However like I said before I can appreciate the idea that the statement was retecon'd much more than other Itachi-fan nonsense arguments. However merely suggesting a somewhat feesible possibility isn't enough to make your argument compelling, you need to then expand on why the manga has shown factually that the statement is a retecon, which is ultimately where the argument stops being compelling for me as to this day removing all the BS false equivalencies from Itachi-fans arguments I have not seen any substance to them beyond, I like Itachi's abiltieis better therefore I consider them better.

If you can demonstrated otherwise, than I will gladly accept the idea of it being a retecon as a plausible alternative, but I doubt you are capable of doing so.


----------



## Turrin (Jul 14, 2015)

Bloo said:


> I think Kishimoto could explicitly state that Itachi is stronger than Jiraiya, and even draw a chapter or two of them fighting. With Itachi coming out unscathed and victorious, and people would _still_ use the outdated and subjective statement from Chapter 144.


To be honest with you Bloo if Kishi came out and said Itachi is stronger than Jiraiya, I wouldn't care, because as far as my favorite characters go I can careless about how strong they are. The fact that Jiraiya was literally thee best character and involved in thee best battle of the entire fucking manga, and is one of the few characters Kishi didn't rape in the war-arc [present company of Itachi deffinately not excluded] is more than enough to satiate my fandom for Jiraiya. 

What I do care about is logic and reason, and as things stand Jiraiya >= Itachi is a much more supported and logical premise than Itachi >>>> Jiriaya. Kishi coming out later and saying it's the reverse won't change that fact ether, it will just be new information, which again I could careless about because Jiraiya would still be a vastly superior character to Itachi in every other facet, which to be frank it's those facet's I care more about than strength anyway.

So to be honest I while I would prefer Kishi stating Jiriaya >= Itachi, because to me that would be the logical conclusion to draw from the manga.
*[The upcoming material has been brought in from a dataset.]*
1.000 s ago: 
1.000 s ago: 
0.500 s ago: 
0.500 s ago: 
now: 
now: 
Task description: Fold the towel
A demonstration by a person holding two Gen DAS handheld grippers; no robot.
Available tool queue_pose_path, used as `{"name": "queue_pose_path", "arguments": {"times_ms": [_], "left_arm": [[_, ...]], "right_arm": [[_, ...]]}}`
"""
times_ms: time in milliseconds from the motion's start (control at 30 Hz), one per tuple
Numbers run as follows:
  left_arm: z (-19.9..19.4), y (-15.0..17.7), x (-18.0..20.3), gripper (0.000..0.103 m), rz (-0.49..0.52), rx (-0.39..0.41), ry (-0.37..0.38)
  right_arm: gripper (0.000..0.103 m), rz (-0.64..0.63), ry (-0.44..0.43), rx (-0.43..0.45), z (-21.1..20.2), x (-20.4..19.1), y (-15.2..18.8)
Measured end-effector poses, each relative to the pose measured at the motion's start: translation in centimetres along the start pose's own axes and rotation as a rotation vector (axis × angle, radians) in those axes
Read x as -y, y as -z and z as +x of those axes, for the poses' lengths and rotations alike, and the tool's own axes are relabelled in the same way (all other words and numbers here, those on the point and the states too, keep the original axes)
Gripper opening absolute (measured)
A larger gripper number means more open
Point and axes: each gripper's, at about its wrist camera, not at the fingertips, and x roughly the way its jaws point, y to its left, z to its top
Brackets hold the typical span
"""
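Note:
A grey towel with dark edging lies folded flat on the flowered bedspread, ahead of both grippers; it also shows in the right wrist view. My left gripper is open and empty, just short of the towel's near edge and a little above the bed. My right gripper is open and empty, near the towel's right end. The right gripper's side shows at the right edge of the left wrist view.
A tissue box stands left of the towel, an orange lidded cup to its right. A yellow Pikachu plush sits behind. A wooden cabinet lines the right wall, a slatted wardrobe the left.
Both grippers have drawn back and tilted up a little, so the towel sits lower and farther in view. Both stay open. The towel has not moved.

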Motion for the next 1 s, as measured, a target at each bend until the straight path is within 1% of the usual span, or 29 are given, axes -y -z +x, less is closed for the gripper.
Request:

If Kishi stated Itachi >>>> Jiriaya, I'd be fine with it and at this point I'd prefer that over Kishi stating nothing, because it would at least end the discussion.


----------



## Bloo (Jul 14, 2015)

Turrin said:


> To be honest with you Bloo if Kishi came out and said Itachi is stronger than Jiraiya, I wouldn't care, because as far as my favorite characters go I can careless about how strong they are. The fact that Jiraiya was literally thee best character and involved in thee best battle of the entire fucking manga, and is one of the few characters Kishi didn't rape in the war-arc [present company of Itachi deffinately not excluded] is more than enough to satiate my fandom for Jiraiya.
> 
> What I do care about is logic and reason, and as things stand Jiraiya >= Itachi is a much more supported and logical premise than Itachi >>>> Jiriaya. Kishi coming out later and saying it's the reverse won't change that fact ether, it will just be new information, which again I could careless about because Jiraiya would still be a vastly superior character to Itachi in every other facet, which to be frank it's those facet's I care more about than strength anyway.
> 
> So to be honest I while I would prefer Kishi stating Jiriaya >= Itachi, because to me that would be the logical conclusion to draw from the manga. If Kishi stated Itachi >>>> Jiriaya, I'd be fine with it and at this point I'd prefer that over Kishi stating nothing, because it would at least end the discussion.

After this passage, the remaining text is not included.